■ **EXERCISE REQUIREMENTS**:
Send back all of the data, word for word.

■ **PROVIDED DATA**:
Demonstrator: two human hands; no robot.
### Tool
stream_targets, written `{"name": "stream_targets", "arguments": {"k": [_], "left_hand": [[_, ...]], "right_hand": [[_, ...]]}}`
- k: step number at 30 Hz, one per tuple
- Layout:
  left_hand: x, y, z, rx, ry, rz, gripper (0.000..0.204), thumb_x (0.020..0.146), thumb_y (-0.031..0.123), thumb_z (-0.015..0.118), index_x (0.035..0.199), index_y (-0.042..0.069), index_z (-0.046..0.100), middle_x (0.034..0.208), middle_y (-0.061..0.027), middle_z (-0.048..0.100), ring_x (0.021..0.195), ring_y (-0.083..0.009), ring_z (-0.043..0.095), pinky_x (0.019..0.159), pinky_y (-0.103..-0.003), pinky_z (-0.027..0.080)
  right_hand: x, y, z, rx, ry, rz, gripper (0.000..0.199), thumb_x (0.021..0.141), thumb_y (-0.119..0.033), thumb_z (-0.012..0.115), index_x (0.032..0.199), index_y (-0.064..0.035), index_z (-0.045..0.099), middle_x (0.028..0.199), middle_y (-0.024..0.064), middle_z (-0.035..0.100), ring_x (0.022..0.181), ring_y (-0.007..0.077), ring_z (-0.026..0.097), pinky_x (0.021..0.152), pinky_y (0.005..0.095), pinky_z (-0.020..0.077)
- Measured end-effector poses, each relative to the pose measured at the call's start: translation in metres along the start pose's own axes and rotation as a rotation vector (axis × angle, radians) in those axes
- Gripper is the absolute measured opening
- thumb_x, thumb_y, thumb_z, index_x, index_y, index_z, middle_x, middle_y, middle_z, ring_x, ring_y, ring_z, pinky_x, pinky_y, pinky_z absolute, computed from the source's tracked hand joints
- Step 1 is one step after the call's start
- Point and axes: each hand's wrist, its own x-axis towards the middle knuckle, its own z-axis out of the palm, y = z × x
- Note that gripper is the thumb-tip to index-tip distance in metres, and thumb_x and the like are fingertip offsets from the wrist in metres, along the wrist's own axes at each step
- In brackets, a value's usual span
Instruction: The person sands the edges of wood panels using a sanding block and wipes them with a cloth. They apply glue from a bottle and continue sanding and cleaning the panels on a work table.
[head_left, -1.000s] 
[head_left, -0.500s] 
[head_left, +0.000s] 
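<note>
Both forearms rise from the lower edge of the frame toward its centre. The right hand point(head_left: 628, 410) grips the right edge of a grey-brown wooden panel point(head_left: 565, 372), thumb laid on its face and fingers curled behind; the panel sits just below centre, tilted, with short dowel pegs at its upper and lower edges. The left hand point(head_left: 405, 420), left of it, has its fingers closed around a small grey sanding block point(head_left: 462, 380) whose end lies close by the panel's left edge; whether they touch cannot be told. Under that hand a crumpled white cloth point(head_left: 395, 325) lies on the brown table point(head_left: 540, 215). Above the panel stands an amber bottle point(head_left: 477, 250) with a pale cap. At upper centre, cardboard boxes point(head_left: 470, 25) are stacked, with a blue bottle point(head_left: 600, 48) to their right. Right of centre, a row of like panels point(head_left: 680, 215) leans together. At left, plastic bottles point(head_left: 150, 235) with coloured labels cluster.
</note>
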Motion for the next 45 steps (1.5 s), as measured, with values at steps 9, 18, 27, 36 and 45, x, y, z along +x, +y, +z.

■ **OUTPUT OF THE TASK**:
Demonstrator: two human hands; no robot.
### Tool
stream_targets, written `{"name": "stream_targets", "arguments": {"k": [_], "left_hand": [[_, ...]], "right_hand": [[_, ...]]}}`
- k: step number at 30 Hz, one per tuple
- Layout:
  left_hand: x, y, z, rx, ry, rz, gripper (0.000..0.204), thumb_x (0.020..0.146), thumb_y (-0.031..0.123), thumb_z (-0.015..0.118), index_x (0.035..0.199), index_y (-0.042..0.069), index_z (-0.046..0.100), middle_x (0.034..0.208), middle_y (-0.061..0.027), middle_z (-0.048..0.100), ring_x (0.021..0.195), ring_y (-0.083..0.009), ring_z (-0.043..0.095), pinky_x (0.019..0.159), pinky_y (-0.103..-0.003), pinky_z (-0.027..0.080)
  right_hand: x, y, z, rx, ry, rz, gripper (0.000..0.199), thumb_x (0.021..0.141), thumb_y (-0.119..0.033), thumb_z (-0.012..0.115), index_x (0.032..0.199), index_y (-0.064..0.035), index_z (-0.045..0.099), middle_x (0.028..0.199), middle_y (-0.024..0.064), middle_z (-0.035..0.100), ring_x (0.022..0.181), ring_y (-0.007..0.077), ring_z (-0.026..0.097), pinky_x (0.021..0.152), pinky_y (0.005..0.095), pinky_z (-0.020..0.077)
- Measured end-effector poses, each relative to the pose measured at the call's start: translation in metres along the start pose's own axes and rotation as a rotation vector (axis × angle, radians) in those axes
- Gripper is the absolute measured opening
- thumb_x, thumb_y, thumb_z, index_x, index_y, index_z, middle_x, middle_y, middle_z, ring_x, ring_y, ring_z, pinky_x, pinky_y, pinky_z absolute, computed from the source's tracked hand joints
- Step 1 is one step after the call's start
- Point and axes: each hand's wrist, its own x-axis towards the middle knuckle, its own z-axis out of the palm, y = z × x
- Note that gripper is the thumb-tip to index-tip distance in metres, and thumb_x and the like are fingertip offsets from the wrist in metres, along the wrist's own axes at each step
- In brackets, a value's usual span
Instruction: The person sands the edges of wood panels using a sanding block and wipes them with a cloth. They apply glue from a bottle and continue sanding and cleaning the panels on a work table.
[head_left, -1.000s] 
[head_left, -0.500s] 
[head_left, +0.000s] 
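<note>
Both forearms rise from the lower edge of the frame toward its centre. The right hand point(head_left: 628, 410) grips the right edge of a grey-brown wooden panel point(head_left: 565, 372), thumb laid on its face and fingers curled behind; the panel sits just below centre, tilted, with short dowel pegs at its upper and lower edges. The left hand point(head_left: 405, 420), left of it, has its fingers closed around a small grey sanding block point(head_left: 462, 380) whose end lies close by the panel's left edge; whether they touch cannot be told. Under that hand a crumpled white cloth point(head_left: 395, 325) lies on the brown table point(head_left: 540, 215). Above the panel stands an amber bottle point(head_left: 477, 250) with a pale cap. At upper centre, cardboard boxes point(head_left: 470, 25) are stacked, with a blue bottle point(head_left: 600, 48) to their right. Right of centre, a row of like panels point(head_left: 680, 215) leans together. At left, plastic bottles point(head_left: 150, 235) with coloured labels cluster.
</note>
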Motion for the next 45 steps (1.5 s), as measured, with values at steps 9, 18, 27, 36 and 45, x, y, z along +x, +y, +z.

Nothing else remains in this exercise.